SCHERER: I think it does. I think Republican leaders right now, even Republican rivals to Trump want to defeat him in the primaries, but it matters how they defeat him, if they if they torture him, if he leaves with the same grievance, he has to the rest of the world now directed the Republican party that's going to hurt them in 2024. So there has to be an easing out. There has to be something sort of a delicate dance done here. I don't think anybody knows how it's going to work out. It doesn't look on paper right now, like it can be done without real anger and dissension.

But there is a portion of the Republican general election vote that is a cult of personality about Donald Trump. And if you fry those people, if you alienate those people by going too hard against Trump right now, you're going to be hurting in two years.

HENDERSON: Yes. And they've been hurting already in 2018 and 2020, and in this past election, I mean, that contingent and that sort of power, which gave them the kind of candidates that proved to be so weak in general elections, you know, that is about Trump. They don't at this point, want to actively drive Trump from the party, they can hope, they can say stuff behind closed doors. But when they had a chance, right, when the second impeachment came, when they possibly had a chance to do something, they basically blinked in a lot of ways. That's what they're doing now.

KING: And there are a lot of people who look at us and say, just ignore him. Just ignore him, which, OK, except that he's a declared candidate for the republican presidential nomination, right? You can't just ignore him to give him the power that he has in this way he has over the party.

CAYGLE: Yes, absolutely. And I mean, we get this from Republicans, when I walk up to them on the Hill this afternoon, they'll say, why are you asking me about this? I haven't seen this or isn't the issue of the day. We know we're trying to find the government, whatever, but he is the head of their party, whether they like it or not, and it's fair to ask these questions and talk about it.

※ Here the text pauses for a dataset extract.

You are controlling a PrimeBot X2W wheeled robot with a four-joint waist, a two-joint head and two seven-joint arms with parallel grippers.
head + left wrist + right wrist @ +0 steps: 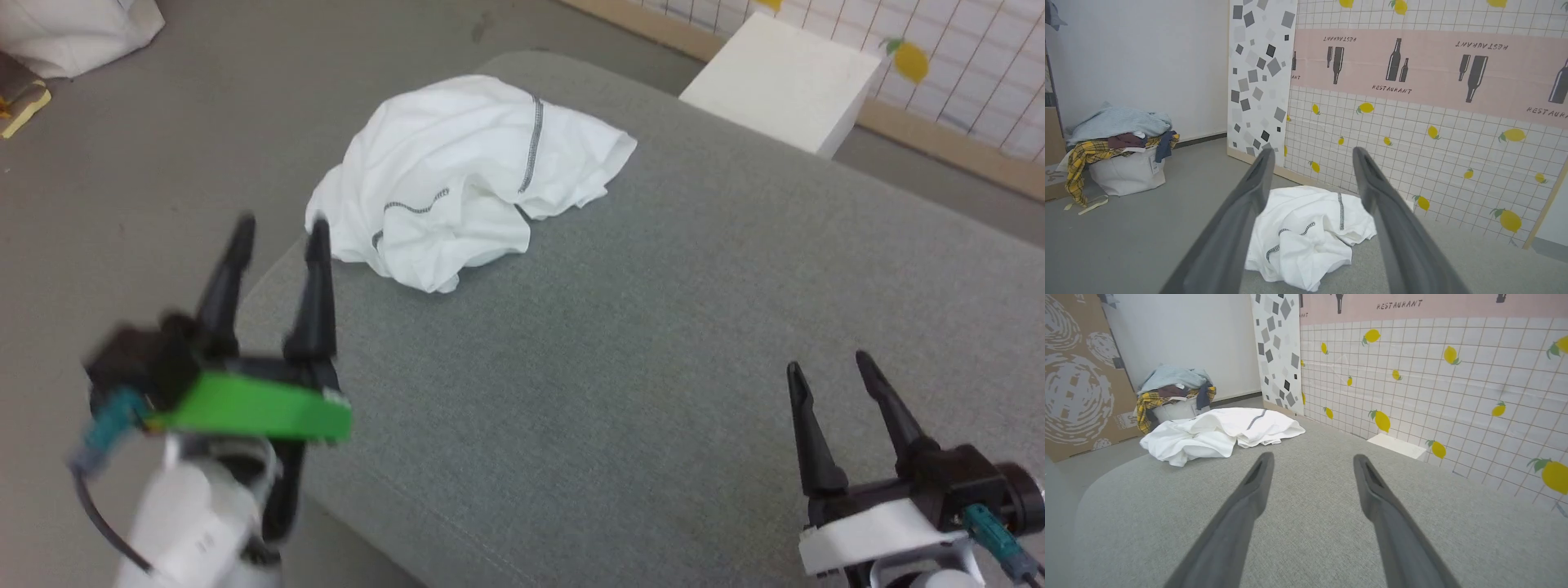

KING: Up next, another Republican issue, Kevin McCarthy still has a math problem.



(COMMERCIAL BREAK) KING: Kevin McCarthy's allies are trying to help him solve a math problem. Republicans take the House majority when the new Congress convenes in four weeks. But McCarthy is still short the votes he needs to be speaker of the House. Now the House Republican leader is making promises in his effort to sway a few critics. And McCarthy allies, while they speak of the holdouts in harsh terms.


LAWLER: Kevin is the only person that I will be voting for speaker. If it's one vote or multiple votes, we're not going to be held hostage by a handful of members. When the overwhelming majority of the conference is in full support of Kevin.


KING: Our Capitol Hill reporter, Melanie Zanona joins us now live. From the Hill, Melanie, where are we today in Kevin McCarthy's quest for enough votes.

MELANIE ZANONA, CNN CAPITOL HILL REPORTER: Well, what you're really seeing is both sides are digging in and it's creating a lot of tension in the House Republican Party. In one corner, you have the anti- McCarthy group so far, at least five House Republicans have vowed to oppose them on the floor. If those numbers hold or if more come out, that would be enough to deny. McCarthy the speakership, you can only afford to lose four votes.

And so far, this group is not backing down. In fact, I'm told that they've been trying to recruit an alternative candidate. They asked Steve Scalise, McCarthy's top deputy as well as Jim Jordan and Tom Emmer, if they'd be interested in jumping into the race.

Now, all three of them said they're supporting McCarthy, they wouldn't challenge him outright. However, if McCarthy can't get to tweet teen or if he does drop out, any number of Republicans aren't specter to jump into the race.

And then in the other camp, we have McCarthy's allies, and they are starting to get vocal, and they are starting to push back a group of moderate.